Business

Time-Apple pact could pare digital mag prices

Now that Time Inc. CEO Laura Lang has repaired a rift with Apple and agreed to allow monthly and yearly subscriptions to be sold via the Apple Newsstand, some are wondering if a digital price chop will follow.

Time Inc. said yesterday that all 20 of its magazines — including People, Sports Illustrated, Real Simple and InStyle — will now sell subscriptions via the Apple Newsstand on the iPad. Up until now, only single copies could be purchased via the Apple Newsstand app.

The strategy at Time Inc. — and indeed at most of the big publishing houses that already use the Apple Newsstand for subscriptions — has been to sell products at a price point close to that of the print edition.

A single copy of Time magazine, for instance, was $4.99 on Apple Newsstand, the same price as print.

Time yesterday gave no sign that the digital price was going to drop.

Some observers think that will be the next battleground to be waged inside the nation’s biggest publisher.

Already, Lang has taken a big step to overcome lots of internal bickering and divisions. At its core, the fight pitted her boss, Time Warner CEO Jeffrey Bewkes, against Apple.

Issues generally centered on who would control the data that consumers supplied to Apple. Publishers wanted it to flow through to them.

When Apple refused, insiders said that Maurice Edelson, the executive vice president and general counsel who had been part of the troika that ran Time Inc. following the ouster of Jack Griffin in early 2011, was a big opponent of selling subscriptions via Newsstand.

And since Edelson was also in charge of corporate development, he had a powerful say in blocking the subscription plan early on.

Publishers were fearful of repeating the mistakes they had made in the early days of the Web, when they gave away content for free. In the tablet world, they wanted to make sure that customers paid.

“They did not want to repeat that mistake, but they made a whole new round of mistakes,” said an industry source.

Consumer databases have long been a hidden asset for publishers to help them market advertisers’ products. The fear was that Apple would end up with all the data, eroding what publishers thought of as one of their core assets.

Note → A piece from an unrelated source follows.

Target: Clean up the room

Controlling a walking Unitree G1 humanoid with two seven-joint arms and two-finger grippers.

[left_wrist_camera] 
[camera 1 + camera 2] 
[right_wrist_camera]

But other publishers on Newsstand found that consumers who went digital, when asked directly, were often willing to “opt in” and give e-mail access and additional information to the publisher.

That helped to soften Bewkes’ resistance.

“We watched Newsstand evolve over the past year and became satisfied they understand our customers and can meet our needs,” said Time Warner spokesman Gary Ginsberg.

Said one Time Inc. insider, “I’m sure that Laura had to manage up” to convince Bewkes that it was now safe to sell subscriptions via Apple Newsstand.

Said one source of the Apple deal, “It means Bewkes blinked.”

Supporters think a price cut for tablet-delivered subs will spur demand and that a larger base of readers will attract more ads.

Power couple

It is going to be a busy fall for former BusinessWeek Editor-In-Chief Stephen Shepard, now the dean of the Graduate School of Journalism at the City University of New York, and his wife, Lynn Povich, former editor-in-chief of Working Woman.

Both have books that will hit within days of each other in early September. Shepard and Povich met and married when both were senior editors at Newsweek in the ’70s.

Shepard’s book “Deadlines and Disruption: My Turbulent Path from Print to Digital” is being published by McGraw-Hill Professional. “It’s a book about journalism, written as a memoir,” he said.

Shepard oversaw BusinessWeek for 22 of its glory years, when it was routinely one of the top ad page-grossing magazines in the US.

He retired in 2005 to tackle the job of launching the first journalism graduate school at a public institution. Since there was no entrenched hierarchy, Shepard said he was able to shape it for the digital era from the very start. Most graduates are landing jobs within six months of leaving.

Povich, sister of talk-show host Maury Povich, penned “The Good Girls Revolt” for publisher Public Affairs.

It chronicles how a group of women at Newsweek in 1970 filed a class action lawsuit charging their employer with “systematic discrimination” in hiring and promoting women and follows up on how things turned out

Povich, who started with the mag in 1965 as a secretary in the Paris bureau, was one of 46 women to join the class action. It was filed the same day Newsweek ran a cover story, “Women in Revolt.”

By 1975, Povich had become the first woman in Newsweek history to rise to senior editor. She left in 1991 to join Working Woman.

Later Povich was a pioneer of cable 24-hour news and helped get MSNBC.com off the ground.